§ Task requirements: The answer must consist of every record below, reproduced exactly.

Collection entries:
-- Opening Marker --

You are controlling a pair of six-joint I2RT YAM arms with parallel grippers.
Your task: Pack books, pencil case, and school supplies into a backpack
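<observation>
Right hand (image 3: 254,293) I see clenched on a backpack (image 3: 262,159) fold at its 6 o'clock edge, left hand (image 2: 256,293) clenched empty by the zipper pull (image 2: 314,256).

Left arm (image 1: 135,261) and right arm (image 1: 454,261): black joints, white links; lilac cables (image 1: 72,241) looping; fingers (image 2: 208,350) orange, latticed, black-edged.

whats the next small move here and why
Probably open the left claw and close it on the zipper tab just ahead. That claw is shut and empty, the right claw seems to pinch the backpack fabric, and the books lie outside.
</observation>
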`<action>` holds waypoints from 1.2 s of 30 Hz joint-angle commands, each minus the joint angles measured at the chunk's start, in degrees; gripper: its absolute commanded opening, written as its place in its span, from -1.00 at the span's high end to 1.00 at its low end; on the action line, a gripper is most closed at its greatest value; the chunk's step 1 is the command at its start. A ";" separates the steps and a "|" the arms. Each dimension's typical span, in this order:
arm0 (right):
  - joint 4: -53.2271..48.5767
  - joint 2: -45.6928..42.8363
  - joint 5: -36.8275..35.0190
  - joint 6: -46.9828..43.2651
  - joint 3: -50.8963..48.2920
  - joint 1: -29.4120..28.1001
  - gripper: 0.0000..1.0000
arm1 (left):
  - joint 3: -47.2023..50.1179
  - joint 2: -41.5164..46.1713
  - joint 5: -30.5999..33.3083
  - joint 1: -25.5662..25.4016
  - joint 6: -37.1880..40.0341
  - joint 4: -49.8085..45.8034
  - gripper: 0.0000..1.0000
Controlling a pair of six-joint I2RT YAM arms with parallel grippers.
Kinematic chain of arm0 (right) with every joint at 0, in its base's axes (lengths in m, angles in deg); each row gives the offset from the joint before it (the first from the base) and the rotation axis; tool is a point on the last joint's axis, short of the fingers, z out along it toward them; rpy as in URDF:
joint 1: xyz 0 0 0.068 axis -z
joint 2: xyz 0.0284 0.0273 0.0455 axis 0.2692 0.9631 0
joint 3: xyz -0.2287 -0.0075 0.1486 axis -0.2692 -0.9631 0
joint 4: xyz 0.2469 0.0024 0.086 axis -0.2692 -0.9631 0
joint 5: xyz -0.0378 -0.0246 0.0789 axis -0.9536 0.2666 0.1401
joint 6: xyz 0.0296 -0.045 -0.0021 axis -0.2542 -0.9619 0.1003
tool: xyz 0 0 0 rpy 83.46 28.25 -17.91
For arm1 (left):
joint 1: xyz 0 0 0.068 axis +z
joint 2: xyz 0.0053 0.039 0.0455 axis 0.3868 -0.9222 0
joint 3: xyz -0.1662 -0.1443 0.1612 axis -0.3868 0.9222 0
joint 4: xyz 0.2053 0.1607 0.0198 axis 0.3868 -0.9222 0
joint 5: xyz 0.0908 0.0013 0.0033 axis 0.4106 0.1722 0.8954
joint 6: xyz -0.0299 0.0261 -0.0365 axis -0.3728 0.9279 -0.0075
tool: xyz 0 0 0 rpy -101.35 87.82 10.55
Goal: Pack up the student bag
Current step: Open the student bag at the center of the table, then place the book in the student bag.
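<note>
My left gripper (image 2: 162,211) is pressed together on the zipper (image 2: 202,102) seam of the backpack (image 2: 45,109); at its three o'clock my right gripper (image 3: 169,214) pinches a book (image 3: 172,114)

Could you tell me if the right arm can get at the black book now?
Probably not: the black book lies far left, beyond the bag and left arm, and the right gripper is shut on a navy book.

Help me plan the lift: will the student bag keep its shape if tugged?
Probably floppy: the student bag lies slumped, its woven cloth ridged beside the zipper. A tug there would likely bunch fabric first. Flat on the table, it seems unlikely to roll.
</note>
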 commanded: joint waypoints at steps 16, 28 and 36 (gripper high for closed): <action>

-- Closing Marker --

§ Written answer:
You are controlling a pair of six-joint I2RT YAM arms with parallel grippers.
Your task: Pack books, pencil case, and school supplies into a backpack
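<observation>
Right hand (image 3: 254,293) I see clenched on a backpack (image 3: 262,159) fold at its 6 o'clock edge, left hand (image 2: 256,293) clenched empty by the zipper pull (image 2: 314,256).

Left arm (image 1: 135,261) and right arm (image 1: 454,261): black joints, white links; lilac cables (image 1: 72,241) looping; fingers (image 2: 208,350) orange, latticed, black-edged.

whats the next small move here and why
Probably open the left claw and close it on the zipper tab just ahead. That claw is shut and empty, the right claw seems to pinch the backpack fabric, and the books lie outside.
</observation>
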`<action>` holds waypoints from 1.2 s of 30 Hz joint-angle commands, each minus the joint angles measured at the chunk's start, in degrees; gripper: its absolute commanded opening, written as its place in its span, from -1.00 at the span's high end to 1.00 at its low end; on the action line, a gripper is most closed at its greatest value; the chunk's step 1 is the command at its start. A ";" separates the steps and a "|" the arms. Each dimension's typical span, in this order:
arm0 (right):
  - joint 4: -53.2271..48.5767
  - joint 2: -45.6928..42.8363
  - joint 5: -36.8275..35.0190
  - joint 6: -46.9828..43.2651
  - joint 3: -50.8963..48.2920
  - joint 1: -29.4120..28.1001
  - gripper: 0.0000..1.0000
arm1 (left):
  - joint 3: -47.2023..50.1179
  - joint 2: -41.5164..46.1713
  - joint 5: -30.5999..33.3083
  - joint 1: -25.5662..25.4016
  - joint 6: -37.1880..40.0341
  - joint 4: -49.8085..45.8034
  - gripper: 0.0000..1.0000
Controlling a pair of six-joint I2RT YAM arms with parallel grippers.
Kinematic chain of arm0 (right) with every joint at 0, in its base's axes (lengths in m, angles in deg); each row gives the offset from the joint before it (the first from the base) and the rotation axis; tool is a point on the last joint's axis, short of the fingers, z out along it toward them; rpy as in URDF:
joint 1: xyz 0 0 0.068 axis -z
joint 2: xyz 0.0284 0.0273 0.0455 axis 0.2692 0.9631 0
joint 3: xyz -0.2287 -0.0075 0.1486 axis -0.2692 -0.9631 0
joint 4: xyz 0.2469 0.0024 0.086 axis -0.2692 -0.9631 0
joint 5: xyz -0.0378 -0.0246 0.0789 axis -0.9536 0.2666 0.1401
joint 6: xyz 0.0296 -0.045 -0.0021 axis -0.2542 -0.9619 0.1003
tool: xyz 0 0 0 rpy 83.46 28.25 -17.91
For arm1 (left):
joint 1: xyz 0 0 0.068 axis +z
joint 2: xyz 0.0053 0.039 0.0455 axis 0.3868 -0.9222 0
joint 3: xyz -0.1662 -0.1443 0.1612 axis -0.3868 0.9222 0
joint 4: xyz 0.2053 0.1607 0.0198 axis 0.3868 -0.9222 0
joint 5: xyz 0.0908 0.0013 0.0033 axis 0.4106 0.1722 0.8954
joint 6: xyz -0.0299 0.0261 -0.0365 axis -0.3728 0.9279 -0.0075
tool: xyz 0 0 0 rpy -101.35 87.82 10.55
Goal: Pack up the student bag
Current step: Open the student bag at the center of the table, then place the book in the student bag.
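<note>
My left gripper (image 2: 162,211) is pressed together on the zipper (image 2: 202,102) seam of the backpack (image 2: 45,109); at its three o'clock my right gripper (image 3: 169,214) pinches a book (image 3: 172,114)

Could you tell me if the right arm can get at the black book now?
Probably not: the black book lies far left, beyond the bag and left arm, and the right gripper is shut on a navy book.

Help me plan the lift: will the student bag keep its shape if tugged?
Probably floppy: the student bag lies slumped, its woven cloth ridged beside the zipper. A tug there would likely bunch fabric first. Flat on the table, it seems unlikely to roll.
</note>
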 commanded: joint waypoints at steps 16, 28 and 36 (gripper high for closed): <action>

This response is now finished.